President Trump, who reiterated that free speech is essential to the preservation of our nation, was permanently banned from Facebook and Twitter in early January after the social media giants declared his account posed a risk of "further incitement of violence" following the Jan. 6 protests at the U.S. Capitol. Following Trump's ban from Facebook, on May 5, the company's Oversight Board concluded Zuckerberg and his crew didn't follow its own rules when dealing with Trump but upheld the platform's decision to suspend then-President Trump's ability to post on both Facebook and Instagram.
In April, Supreme Court Justice Clarence Thomas wrote of his ambition to rein in social media companies like Facebook, Twitter, and Google by regulating them like public utility companies.
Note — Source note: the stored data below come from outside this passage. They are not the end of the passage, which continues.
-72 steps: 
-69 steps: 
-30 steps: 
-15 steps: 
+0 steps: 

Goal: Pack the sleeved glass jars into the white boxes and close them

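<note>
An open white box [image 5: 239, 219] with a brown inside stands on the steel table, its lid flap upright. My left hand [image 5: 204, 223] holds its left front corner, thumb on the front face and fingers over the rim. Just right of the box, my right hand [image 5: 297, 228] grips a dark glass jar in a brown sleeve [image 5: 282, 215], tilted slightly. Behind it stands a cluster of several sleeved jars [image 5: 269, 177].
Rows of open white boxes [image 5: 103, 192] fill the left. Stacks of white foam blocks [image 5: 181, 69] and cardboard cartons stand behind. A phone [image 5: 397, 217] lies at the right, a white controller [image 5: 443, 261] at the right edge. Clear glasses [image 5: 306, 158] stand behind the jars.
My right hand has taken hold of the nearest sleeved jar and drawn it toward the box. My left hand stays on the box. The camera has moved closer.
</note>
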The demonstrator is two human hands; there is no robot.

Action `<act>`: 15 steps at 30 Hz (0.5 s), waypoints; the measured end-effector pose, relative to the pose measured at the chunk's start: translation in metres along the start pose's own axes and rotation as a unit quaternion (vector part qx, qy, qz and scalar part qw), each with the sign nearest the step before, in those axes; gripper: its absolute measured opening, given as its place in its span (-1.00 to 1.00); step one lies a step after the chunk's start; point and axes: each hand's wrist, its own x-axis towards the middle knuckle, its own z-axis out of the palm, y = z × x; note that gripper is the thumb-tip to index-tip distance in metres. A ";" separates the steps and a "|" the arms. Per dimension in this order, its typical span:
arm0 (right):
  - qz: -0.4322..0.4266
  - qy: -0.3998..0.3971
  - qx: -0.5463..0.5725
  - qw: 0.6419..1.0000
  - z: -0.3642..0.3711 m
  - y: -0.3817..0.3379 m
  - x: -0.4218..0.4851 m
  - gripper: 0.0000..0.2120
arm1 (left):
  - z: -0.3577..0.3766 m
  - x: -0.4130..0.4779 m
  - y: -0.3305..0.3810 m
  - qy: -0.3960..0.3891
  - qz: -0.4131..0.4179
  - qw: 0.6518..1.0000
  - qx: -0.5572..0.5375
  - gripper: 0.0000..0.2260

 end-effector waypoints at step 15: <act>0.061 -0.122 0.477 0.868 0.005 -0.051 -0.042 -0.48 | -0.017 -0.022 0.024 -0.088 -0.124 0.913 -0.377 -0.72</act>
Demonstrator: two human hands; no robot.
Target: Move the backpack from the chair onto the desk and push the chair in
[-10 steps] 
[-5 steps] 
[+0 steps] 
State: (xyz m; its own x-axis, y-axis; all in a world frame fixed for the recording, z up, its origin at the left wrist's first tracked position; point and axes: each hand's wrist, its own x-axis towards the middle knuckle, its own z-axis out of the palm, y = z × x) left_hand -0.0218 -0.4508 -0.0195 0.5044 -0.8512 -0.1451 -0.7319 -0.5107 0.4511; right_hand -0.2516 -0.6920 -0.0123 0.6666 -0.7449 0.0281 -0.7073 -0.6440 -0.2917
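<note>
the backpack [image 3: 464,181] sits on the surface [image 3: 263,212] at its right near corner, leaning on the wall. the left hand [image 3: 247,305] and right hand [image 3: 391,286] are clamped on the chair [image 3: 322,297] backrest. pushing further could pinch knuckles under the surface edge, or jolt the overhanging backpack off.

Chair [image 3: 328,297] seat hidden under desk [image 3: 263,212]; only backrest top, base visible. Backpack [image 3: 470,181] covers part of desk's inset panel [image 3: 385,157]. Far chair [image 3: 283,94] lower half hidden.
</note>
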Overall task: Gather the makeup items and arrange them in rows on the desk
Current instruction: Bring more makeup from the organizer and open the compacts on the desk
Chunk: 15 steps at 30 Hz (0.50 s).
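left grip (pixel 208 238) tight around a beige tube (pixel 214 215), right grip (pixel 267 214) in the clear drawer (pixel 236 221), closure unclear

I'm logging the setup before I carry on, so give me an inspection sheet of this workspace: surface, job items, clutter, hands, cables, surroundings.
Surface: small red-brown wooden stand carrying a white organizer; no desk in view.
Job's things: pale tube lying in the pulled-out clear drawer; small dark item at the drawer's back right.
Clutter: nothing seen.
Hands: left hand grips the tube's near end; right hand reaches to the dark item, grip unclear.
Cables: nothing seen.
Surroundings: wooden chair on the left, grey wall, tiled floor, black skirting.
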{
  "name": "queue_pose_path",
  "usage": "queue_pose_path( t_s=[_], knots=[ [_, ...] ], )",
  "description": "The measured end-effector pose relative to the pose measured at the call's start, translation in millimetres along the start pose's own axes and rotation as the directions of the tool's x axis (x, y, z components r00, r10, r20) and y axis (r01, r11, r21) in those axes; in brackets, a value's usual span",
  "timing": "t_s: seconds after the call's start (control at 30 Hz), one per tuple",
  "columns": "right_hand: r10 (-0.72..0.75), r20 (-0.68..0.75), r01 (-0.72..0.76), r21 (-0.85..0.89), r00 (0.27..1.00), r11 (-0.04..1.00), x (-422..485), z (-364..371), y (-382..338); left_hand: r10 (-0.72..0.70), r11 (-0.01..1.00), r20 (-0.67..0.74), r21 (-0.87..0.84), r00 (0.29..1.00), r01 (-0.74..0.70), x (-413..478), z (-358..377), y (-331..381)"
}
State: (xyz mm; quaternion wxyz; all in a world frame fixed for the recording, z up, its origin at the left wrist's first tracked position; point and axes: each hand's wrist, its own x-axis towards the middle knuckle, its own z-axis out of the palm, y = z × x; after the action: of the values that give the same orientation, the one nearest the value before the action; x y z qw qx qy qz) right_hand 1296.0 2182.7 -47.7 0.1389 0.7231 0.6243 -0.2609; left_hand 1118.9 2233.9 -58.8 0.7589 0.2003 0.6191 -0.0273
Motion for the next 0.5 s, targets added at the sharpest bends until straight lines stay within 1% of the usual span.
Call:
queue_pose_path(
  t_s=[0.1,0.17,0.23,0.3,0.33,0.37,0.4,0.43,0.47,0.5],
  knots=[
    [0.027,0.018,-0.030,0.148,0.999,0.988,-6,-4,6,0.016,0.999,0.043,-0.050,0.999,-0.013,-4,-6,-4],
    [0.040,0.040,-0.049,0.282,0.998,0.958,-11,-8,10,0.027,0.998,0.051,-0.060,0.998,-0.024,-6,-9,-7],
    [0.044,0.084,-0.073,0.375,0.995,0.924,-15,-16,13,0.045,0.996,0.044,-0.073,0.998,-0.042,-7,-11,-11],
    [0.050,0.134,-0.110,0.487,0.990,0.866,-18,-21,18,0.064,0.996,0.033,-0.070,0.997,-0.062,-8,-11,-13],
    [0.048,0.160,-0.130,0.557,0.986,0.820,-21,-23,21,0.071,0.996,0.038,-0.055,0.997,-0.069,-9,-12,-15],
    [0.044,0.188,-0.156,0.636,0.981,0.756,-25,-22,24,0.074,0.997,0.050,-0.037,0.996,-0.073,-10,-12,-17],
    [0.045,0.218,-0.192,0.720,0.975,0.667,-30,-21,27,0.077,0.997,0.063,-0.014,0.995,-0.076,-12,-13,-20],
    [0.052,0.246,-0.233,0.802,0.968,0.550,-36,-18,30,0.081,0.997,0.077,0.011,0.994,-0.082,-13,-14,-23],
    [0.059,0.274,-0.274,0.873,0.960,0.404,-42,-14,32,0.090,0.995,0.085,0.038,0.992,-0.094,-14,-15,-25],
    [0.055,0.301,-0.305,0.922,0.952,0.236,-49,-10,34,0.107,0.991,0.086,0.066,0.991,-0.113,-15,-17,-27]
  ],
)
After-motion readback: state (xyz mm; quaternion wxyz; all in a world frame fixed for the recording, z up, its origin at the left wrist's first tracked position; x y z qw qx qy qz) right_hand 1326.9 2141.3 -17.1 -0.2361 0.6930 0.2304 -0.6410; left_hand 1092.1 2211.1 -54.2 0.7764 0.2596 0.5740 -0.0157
Asserting these handfuls of giant platforms have enormous power to "kick people off their services or make their content harder to find," Justice Thomas stated there would be no option but to pass laws to limit their dominance. With increasing bipartisan backing for Section 230 reform, Thomas wrote:
"Today's digital platforms provide avenues for historically unprecedented amounts of speech, including speech by government actors. Also unprecedented, however, is the concentrated control of so much speech in the hands of a few private parties."
In a statement released following the announcement, AFPI, which, besides Rollins, McMahon, and Kudlow, was created by several former Trump administration officials, applauded Trump and the other brave patriots who have joined together in the lawsuit. Speaking of the battle ahead, the statement continued:
Protected by an outdated and misinterpreted Section 230 of the Communications Decency Act, these elites and their firms ride roughshod over some of the most fundamental American rights: the right to speak, the right to be heard, and the right to democratic representation. This lawsuit is not the end of that fight: it is a beginning.